**Your task:**
Return the following data exactly, with all pictures left out.
[Start of section]
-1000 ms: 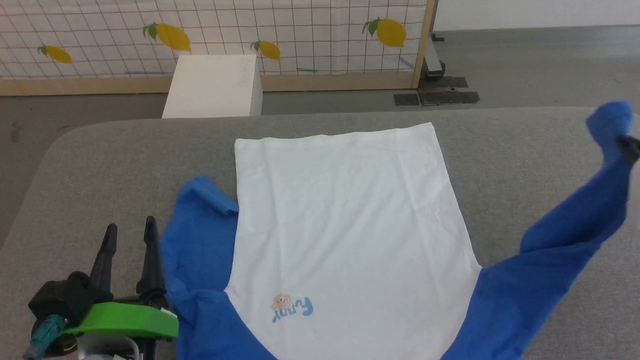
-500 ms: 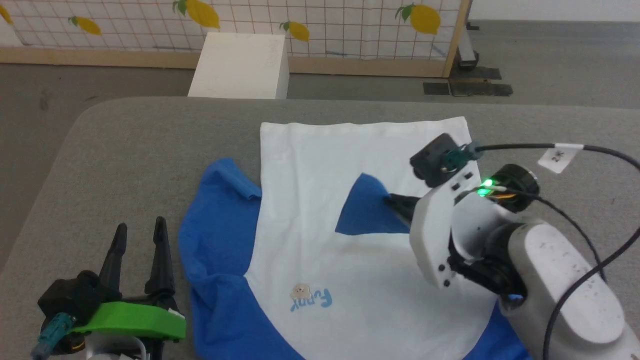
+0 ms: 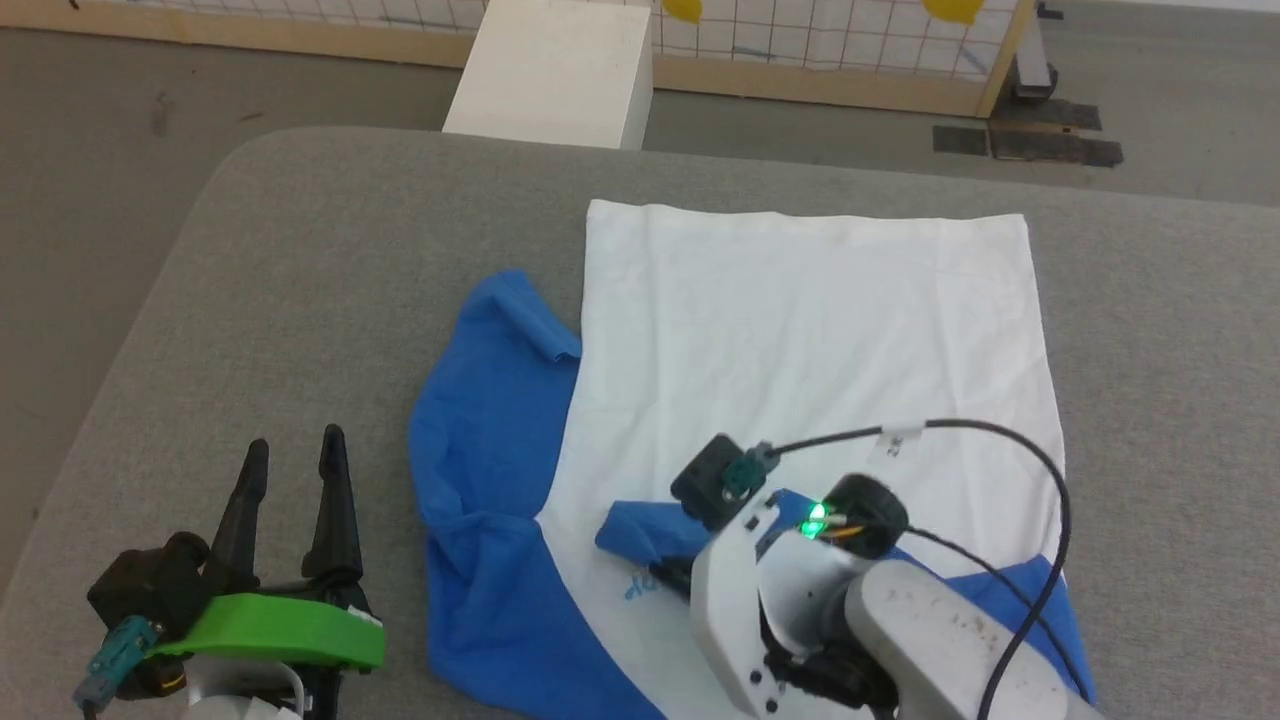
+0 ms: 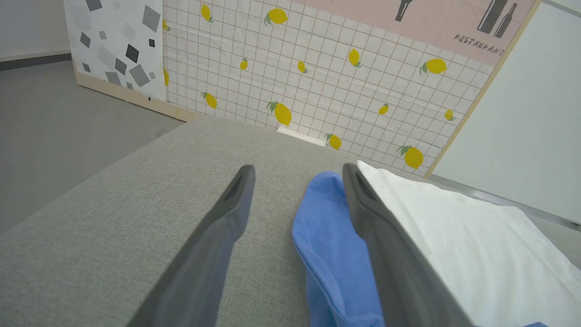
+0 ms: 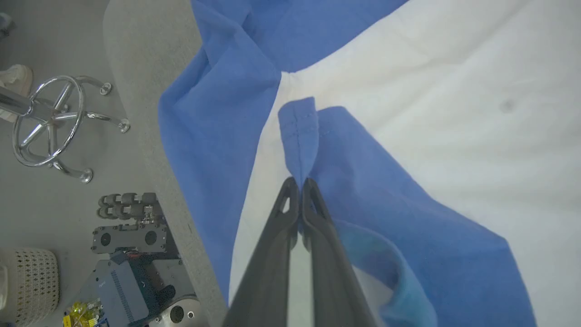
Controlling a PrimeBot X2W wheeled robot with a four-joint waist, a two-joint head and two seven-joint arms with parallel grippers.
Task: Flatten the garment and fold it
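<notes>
1. Head view: the garment is lying flat on the grey table, hem away from the robot. The right hand is reaching down over the chest and holding the blue right sleeve across the white body, probably as the first inward fold. The left hand is waiting low, just beside the crumpled left sleeve.
2. Left wrist view: the left hand's fingers are gaping wide and gripping nothing. The left sleeve is bunching just ahead of them. The hand is likely parked here to take that sleeve next.
3. Right wrist view: the right hand's fingers are pressing together, pinching the cuff at its seam. Gripping the sleeve's end probably gives control over its whole length.
</notes>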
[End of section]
**Expected answer:**
-1000 ms: 
-500 ms: 
+0 ms: 
+0 ms: 
+0 ms: 
Controlling a PrimeBot X2W wheeled robot with a four-joint waist, a two-joint head and two seven-joint arms with parallel grippers.
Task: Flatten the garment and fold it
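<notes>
1. Head view: the garment is lying flat on the grey table, hem away from the robot. The right hand is reaching down over the chest and holding the blue right sleeve across the white body, probably as the first inward fold. The left hand is waiting low, just beside the crumpled left sleeve.
2. Left wrist view: the left hand's fingers are gaping wide and gripping nothing. The left sleeve is bunching just ahead of them. The hand is likely parked here to take that sleeve next.
3. Right wrist view: the right hand's fingers are pressing together, pinching the cuff at its seam. Gripping the sleeve's end probably gives control over its whole length.
</notes>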

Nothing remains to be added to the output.